* **WHAT THIS TASK INVOLVES**: Repeat verbatim, and only, the lines of the data below, beginning at the line that contains "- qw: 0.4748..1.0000" and stopping after the line that contains "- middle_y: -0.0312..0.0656".

Dataset entries
====================

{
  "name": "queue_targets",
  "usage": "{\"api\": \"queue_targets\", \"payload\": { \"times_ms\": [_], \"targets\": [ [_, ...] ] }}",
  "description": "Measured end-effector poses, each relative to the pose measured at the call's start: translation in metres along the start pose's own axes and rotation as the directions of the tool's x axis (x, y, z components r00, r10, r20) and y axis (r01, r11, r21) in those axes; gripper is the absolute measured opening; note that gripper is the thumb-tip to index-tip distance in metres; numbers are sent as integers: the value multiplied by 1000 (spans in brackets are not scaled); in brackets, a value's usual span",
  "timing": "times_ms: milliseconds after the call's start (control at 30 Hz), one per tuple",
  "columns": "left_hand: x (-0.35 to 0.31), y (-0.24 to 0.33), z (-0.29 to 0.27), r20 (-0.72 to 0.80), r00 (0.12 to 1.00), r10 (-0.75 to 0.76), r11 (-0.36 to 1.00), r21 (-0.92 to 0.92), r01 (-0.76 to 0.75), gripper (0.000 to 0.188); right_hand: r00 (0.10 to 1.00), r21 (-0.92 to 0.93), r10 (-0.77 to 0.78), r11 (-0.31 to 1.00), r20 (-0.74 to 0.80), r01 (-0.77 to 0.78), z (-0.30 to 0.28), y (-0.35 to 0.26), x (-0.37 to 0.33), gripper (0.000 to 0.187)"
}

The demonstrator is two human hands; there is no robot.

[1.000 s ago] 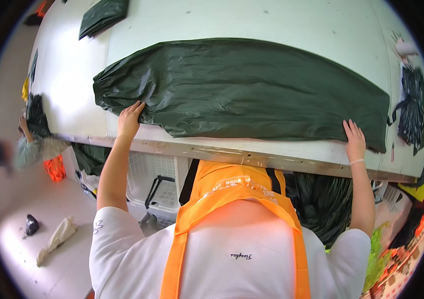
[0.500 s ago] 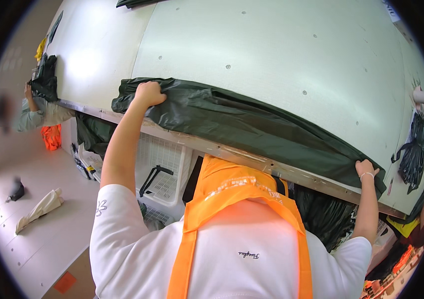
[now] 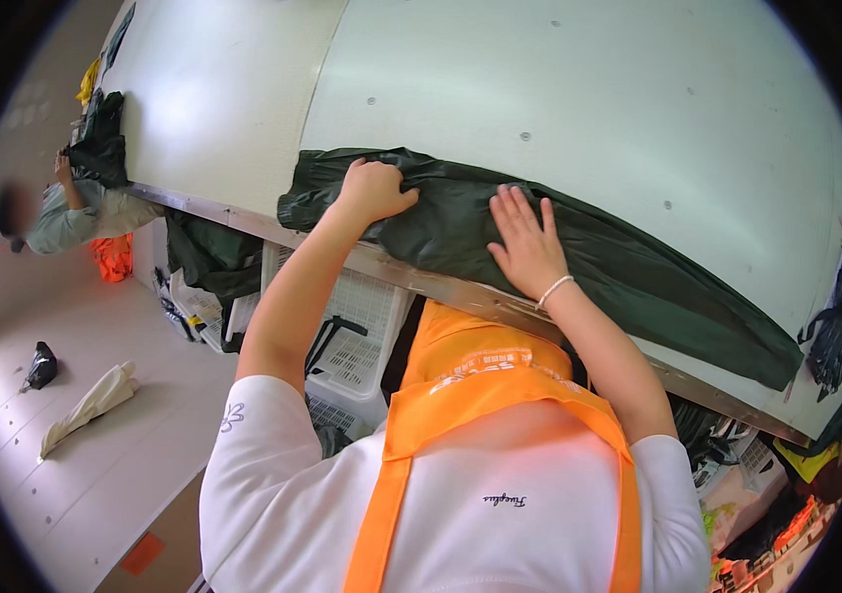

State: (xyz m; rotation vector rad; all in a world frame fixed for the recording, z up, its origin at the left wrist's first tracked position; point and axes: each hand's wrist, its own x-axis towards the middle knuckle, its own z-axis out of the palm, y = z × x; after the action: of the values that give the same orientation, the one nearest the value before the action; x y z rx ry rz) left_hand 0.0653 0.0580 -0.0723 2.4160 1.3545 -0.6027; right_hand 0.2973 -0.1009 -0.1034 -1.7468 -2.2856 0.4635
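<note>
Along the near edge of the white table [image 3: 421, 89] lies a long strip of dark green, slightly shiny garment [image 3: 658, 277]. It looks like rain trousers folded lengthwise, with a gathered end at the left and a taper to the right. Close to that gathered end, my left hand [image 3: 377, 191] is closed with its fingers curled into the fabric. My right hand [image 3: 530, 242], wearing a pale bracelet, rests flat on the middle of the garment, fingers stretched out. Some fabric is hidden beneath both hands.
White plastic baskets [image 3: 347, 326] stand under the table, with dark green fabric [image 3: 208, 257] hanging beside them. A person [image 3: 85, 217] handles dark fabric at the table's far left. A black bundle [image 3: 833, 331] lies at the right end. A rolled cream cloth [image 3: 89, 407] lies at lower left.
My right hand has let go of the garment's right end and come left to its middle, now flat. My left hand stays curled on the fabric near the left end. The view has shifted.
</note>
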Motion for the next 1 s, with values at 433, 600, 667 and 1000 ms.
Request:
{"api": "queue_targets", "payload": {
  "times_ms": [433, 600, 667, 1000],
  "targets": [
    [-54, -164, 79, -17, 814, -581, -65, -996, -67, 35, 996, -106, 26, 994, 88, -17, 13, 3, 8, 68],
    [-43, -151, 45, -259, 653, -712, 222, -965, -141, 28, 994, -91, 26, 996, 102, -16, 16, 1, 10, 67],
    [-39, -151, 35, -442, 573, -691, 490, -868, -79, 29, 994, -81, 42, 996, 99, -34, 14, 1, 13, 67],
    [-27, 106, 30, -423, 862, 279, 941, -58, -333, 68, 995, 256, -30, 965, -100, 55, 14, 18, 5, 62]
  ]
}}
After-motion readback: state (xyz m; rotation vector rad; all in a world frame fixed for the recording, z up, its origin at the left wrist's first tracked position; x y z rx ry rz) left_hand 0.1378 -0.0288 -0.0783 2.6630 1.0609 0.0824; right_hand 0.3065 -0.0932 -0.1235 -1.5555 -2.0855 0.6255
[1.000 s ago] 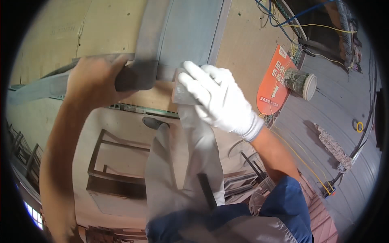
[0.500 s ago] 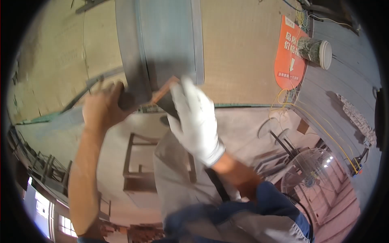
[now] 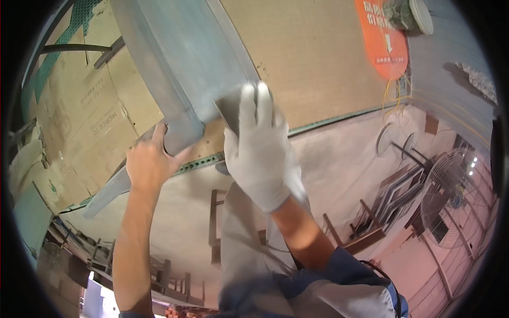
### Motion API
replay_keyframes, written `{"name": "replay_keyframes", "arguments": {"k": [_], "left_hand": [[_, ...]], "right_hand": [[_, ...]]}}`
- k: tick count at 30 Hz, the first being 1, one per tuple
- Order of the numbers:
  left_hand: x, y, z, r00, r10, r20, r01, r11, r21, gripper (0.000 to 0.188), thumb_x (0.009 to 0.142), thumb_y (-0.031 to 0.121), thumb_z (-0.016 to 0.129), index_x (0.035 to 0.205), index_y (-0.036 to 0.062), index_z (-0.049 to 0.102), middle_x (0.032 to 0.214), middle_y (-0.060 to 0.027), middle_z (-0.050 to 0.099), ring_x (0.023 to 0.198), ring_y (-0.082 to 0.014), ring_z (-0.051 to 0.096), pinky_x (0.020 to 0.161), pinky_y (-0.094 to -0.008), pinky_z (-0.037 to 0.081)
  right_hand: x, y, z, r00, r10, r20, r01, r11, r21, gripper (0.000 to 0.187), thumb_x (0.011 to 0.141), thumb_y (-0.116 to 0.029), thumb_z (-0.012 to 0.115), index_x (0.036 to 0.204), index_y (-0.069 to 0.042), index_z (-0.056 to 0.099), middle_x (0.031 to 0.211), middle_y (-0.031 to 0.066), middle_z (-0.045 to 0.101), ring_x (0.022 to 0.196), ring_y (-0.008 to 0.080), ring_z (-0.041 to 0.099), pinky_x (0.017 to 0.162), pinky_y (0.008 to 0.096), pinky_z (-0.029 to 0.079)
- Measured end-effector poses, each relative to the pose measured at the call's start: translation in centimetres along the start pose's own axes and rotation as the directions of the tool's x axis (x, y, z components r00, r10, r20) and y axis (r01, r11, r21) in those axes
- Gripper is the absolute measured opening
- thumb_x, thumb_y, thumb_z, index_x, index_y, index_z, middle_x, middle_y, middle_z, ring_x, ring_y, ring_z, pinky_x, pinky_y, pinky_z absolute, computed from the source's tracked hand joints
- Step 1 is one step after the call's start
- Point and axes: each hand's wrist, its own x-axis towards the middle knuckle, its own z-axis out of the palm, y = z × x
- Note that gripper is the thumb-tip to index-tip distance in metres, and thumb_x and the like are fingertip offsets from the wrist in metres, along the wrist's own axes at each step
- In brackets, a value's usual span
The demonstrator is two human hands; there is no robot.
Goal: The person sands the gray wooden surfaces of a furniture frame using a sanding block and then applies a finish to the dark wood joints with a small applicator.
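Apparently mid-rub: my white-gloved right grip clasps a dark-grey rectangular pad; bare left grip, can't tell; next calls for flat pressure.

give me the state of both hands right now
Left hand: gripping the grey workpiece, some fingers hidden.
Right hand: gloved, holding a dark flat pad under its fingers.

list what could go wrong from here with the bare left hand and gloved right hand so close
The left hand is bare at the near corner of the grey-blue piece; it might get scraped if the flat dark pad under the gloved right hand slips sideways.

The pad is at the piece's near end, so it could catch on that edge.

That end lies near the table edge, so the piece might shift if pushed.
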Motion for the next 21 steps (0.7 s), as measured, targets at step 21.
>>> {"name": "replay_keyframes", "arguments": {"k": [21], "left_hand": [[-0.2,-0.3,-0.1,0.997,0.028,-0.075,-0.026,0.999,0.024,0.073,0.071,0.064,0.085,0.107,0.0013,0.07,0.065,-0.0149,0.069,0.06,-0.034,0.07,0.056,-0.0406,0.056]], "right_hand": [[-0.4,-1.1,2.3,0.983,0.021,-0.184,0.029,0.963,0.269,0.065,0.08,-0.016,0.077,0.136,0.01,0.056,0.129,0.0212,0.063,0.106,0.0371,0.063,0.092,0.0444,0.05]]}}
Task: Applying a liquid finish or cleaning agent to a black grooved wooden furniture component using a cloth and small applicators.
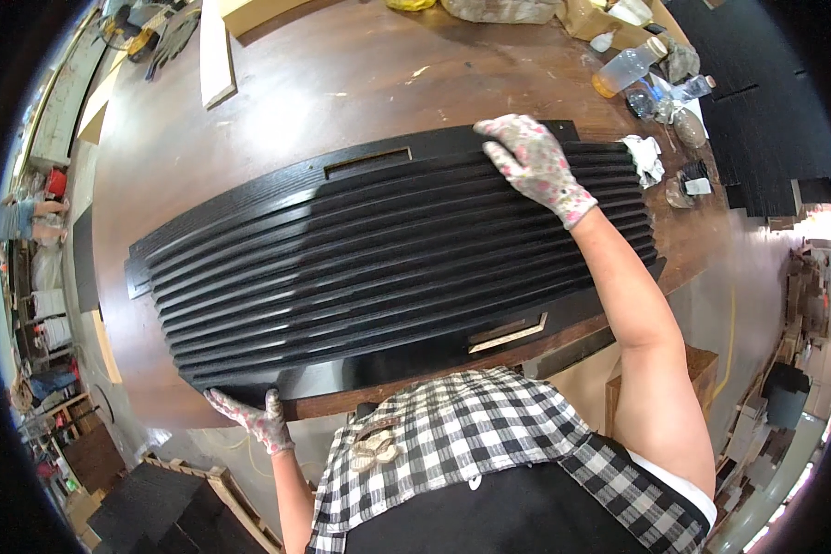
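A long black ribbed panel (406,240) lies across the table, its parallel ridges running left to right. Under or beside it are flat black boards: a far board (277,189) with a rectangular slot shows along the back, and a near board (406,355) with a similar slot along the front. My right hand (537,171), in a white floral glove, reaches over the panel to its far edge, thumb and fingers apart. At the near left corner, my left hand (257,421), gloved alike, is by the panel's edge with its thumb spread from the fingers.
The brown table (342,74) carries bottles (630,66), a crumpled white cloth (644,161) and a cardboard box (609,28) at the far right. A pale wooden strip (216,60), a yellow-black power tool (138,42) and dark gloves (174,39) lie at the far left.
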Demonstrator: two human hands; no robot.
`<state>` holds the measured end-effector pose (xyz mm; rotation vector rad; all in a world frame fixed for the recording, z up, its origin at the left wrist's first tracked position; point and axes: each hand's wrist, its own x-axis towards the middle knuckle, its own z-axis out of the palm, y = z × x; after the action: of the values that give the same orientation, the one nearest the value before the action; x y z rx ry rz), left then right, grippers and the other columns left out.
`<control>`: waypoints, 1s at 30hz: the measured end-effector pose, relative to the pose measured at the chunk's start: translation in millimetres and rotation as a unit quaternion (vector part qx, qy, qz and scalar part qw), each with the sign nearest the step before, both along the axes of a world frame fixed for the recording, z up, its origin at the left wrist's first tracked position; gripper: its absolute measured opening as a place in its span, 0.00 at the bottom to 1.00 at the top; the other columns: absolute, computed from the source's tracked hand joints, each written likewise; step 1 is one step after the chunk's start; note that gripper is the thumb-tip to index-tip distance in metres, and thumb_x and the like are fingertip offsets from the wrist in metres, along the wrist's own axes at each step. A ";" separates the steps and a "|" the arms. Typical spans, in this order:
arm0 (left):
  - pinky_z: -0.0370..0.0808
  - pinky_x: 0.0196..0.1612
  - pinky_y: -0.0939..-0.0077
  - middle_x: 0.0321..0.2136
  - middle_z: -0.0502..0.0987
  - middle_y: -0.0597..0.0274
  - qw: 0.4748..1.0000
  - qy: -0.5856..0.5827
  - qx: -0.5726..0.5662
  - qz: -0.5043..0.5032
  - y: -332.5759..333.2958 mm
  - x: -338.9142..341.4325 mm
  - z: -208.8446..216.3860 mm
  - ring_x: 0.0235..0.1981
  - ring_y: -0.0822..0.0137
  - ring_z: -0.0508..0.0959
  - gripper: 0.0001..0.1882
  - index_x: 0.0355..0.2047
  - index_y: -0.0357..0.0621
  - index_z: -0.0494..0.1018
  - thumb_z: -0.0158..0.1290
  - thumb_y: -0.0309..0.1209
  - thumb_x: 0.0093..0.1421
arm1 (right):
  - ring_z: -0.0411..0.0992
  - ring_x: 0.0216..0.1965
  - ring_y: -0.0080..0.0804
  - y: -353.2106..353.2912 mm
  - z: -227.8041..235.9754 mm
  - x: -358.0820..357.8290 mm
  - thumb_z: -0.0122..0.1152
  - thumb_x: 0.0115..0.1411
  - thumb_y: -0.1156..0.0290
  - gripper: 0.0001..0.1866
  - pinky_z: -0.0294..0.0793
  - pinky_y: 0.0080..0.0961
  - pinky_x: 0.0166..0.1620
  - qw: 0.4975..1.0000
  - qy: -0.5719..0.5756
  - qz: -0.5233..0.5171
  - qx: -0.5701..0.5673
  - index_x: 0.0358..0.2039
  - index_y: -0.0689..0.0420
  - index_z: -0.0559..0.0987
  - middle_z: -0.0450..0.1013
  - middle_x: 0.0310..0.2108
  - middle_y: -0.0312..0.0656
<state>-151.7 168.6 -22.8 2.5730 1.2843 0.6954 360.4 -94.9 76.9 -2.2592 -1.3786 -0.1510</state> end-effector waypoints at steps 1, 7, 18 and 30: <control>0.42 0.67 0.52 0.65 0.43 0.38 1.000 -0.004 -0.009 0.003 -1.0 1.3 2.0 0.67 0.46 0.43 0.64 0.64 0.30 0.41 0.52 0.69 0.44 | 0.72 0.43 0.41 8.2 -6.4 -3.1 0.58 0.56 0.71 0.11 0.70 0.33 0.48 0.999 0.027 0.017 -0.010 0.40 0.59 0.77 0.75 0.39 0.45; 0.43 0.67 0.54 0.65 0.46 0.40 1.000 -0.004 -0.013 0.001 -5.9 7.9 14.3 0.66 0.46 0.46 0.58 0.64 0.31 0.45 0.55 0.62 0.48 | 0.70 0.37 0.41 32.5 -14.3 -11.4 0.58 0.57 0.66 0.10 0.69 0.34 0.44 0.999 -0.002 0.027 -0.045 0.37 0.56 0.79 0.73 0.33 0.42; 0.49 0.64 0.47 0.63 0.52 0.44 0.990 0.069 0.056 -0.114 -21.3 33.1 56.3 0.64 0.42 0.50 0.55 0.64 0.38 0.50 0.55 0.64 0.46 | 0.73 0.38 0.45 72.8 -11.0 -29.7 0.58 0.56 0.49 0.22 0.70 0.39 0.44 0.988 0.061 0.019 -0.144 0.30 0.59 0.79 0.75 0.30 0.48; 0.42 0.63 0.39 0.63 0.55 0.48 0.960 0.126 0.016 -0.252 -53.7 58.1 51.3 0.64 0.39 0.49 0.50 0.62 0.48 0.56 0.63 0.54 0.42 | 0.73 0.34 0.52 66.4 5.6 -54.4 0.51 0.61 0.51 0.19 0.69 0.44 0.36 0.975 0.127 0.048 -0.176 0.31 0.56 0.76 0.74 0.26 0.50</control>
<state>-93.7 114.9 28.5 2.9063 0.6127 0.2992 306.0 -28.5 82.5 -2.3799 -1.4592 0.4332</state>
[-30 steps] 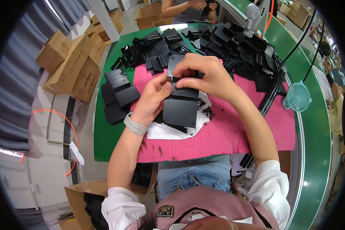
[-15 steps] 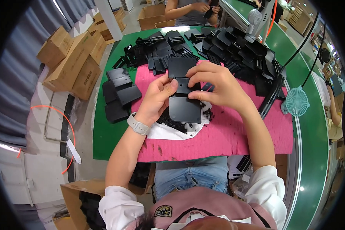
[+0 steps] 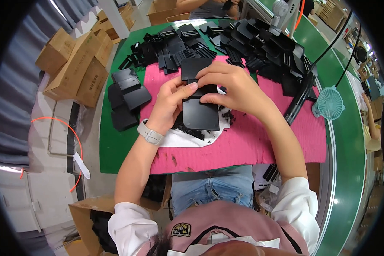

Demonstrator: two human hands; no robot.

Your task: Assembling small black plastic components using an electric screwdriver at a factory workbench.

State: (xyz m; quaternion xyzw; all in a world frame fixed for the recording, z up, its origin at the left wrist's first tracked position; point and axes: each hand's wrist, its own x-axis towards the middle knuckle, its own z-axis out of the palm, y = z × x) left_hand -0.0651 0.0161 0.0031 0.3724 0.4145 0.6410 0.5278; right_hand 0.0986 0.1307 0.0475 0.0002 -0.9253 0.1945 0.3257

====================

* **WRITTEN ANSWER**:
  - qw: 0.4748..1.0000
  - qy: -0.5856..0.5827
  - qx: -0.5726..0.5662
  - qz: -0.5043..0.5032
  - y: -332.5759..333.2958 mm
  - x: -338.9142..341.4325 mm
  - z: -208.8446..216.3860 mm
  - ring_x: 0.0235..0.1981
  - ring_y: -0.0822..0.0137
  - ring_z: -0.0508..0.0959
  - gripper: 0.0001..0.1882
  - index_x: 0.0355..0.2047
  - index_y: -0.0357..0.0621
  - index_z: -0.0494..0.1018
  - thumb_z: -0.0158..0.1290
  - thumb_y: -0.0309..0.1209
  - thumb_x: 0.0093..0.1421
arm1 (right):
  - ring_z: -0.0411..0.0992
  - ring_x: 0.0216..0.1965
  - ring_y: -0.0080..0.0804
  - y: -353.2106..353.2912 mm
  - z: -227.8041..235.9754 mm
  - x: -358.0820..357.8290 mm
  - thumb_z: -0.0122..0.1152
  - thumb_x: 0.0115..0.1411
  - thumb_y: -0.1156..0.0290
  - gripper: 0.0001..0.1866
  - pinky_z: -0.0294..0.0793
  - pinky_y: 0.0080..0.0961
  - pinky_x: 0.0166..0.1620
  - qw: 0.4975..1.0000
  - qy: -0.5719..0.5756
  - qz: -0.5233..0.5171
  - qx: -0.5701..0.5673
  - index_x: 0.0358..0.2039
  - index_y: -0.0689..0.0420
  - index_z: -0.0559..0.0987
  - middle_z: -0.0450..0.1013
  - middle_x: 0.0310..0.2108
  - middle_y: -0.0312..0.0656

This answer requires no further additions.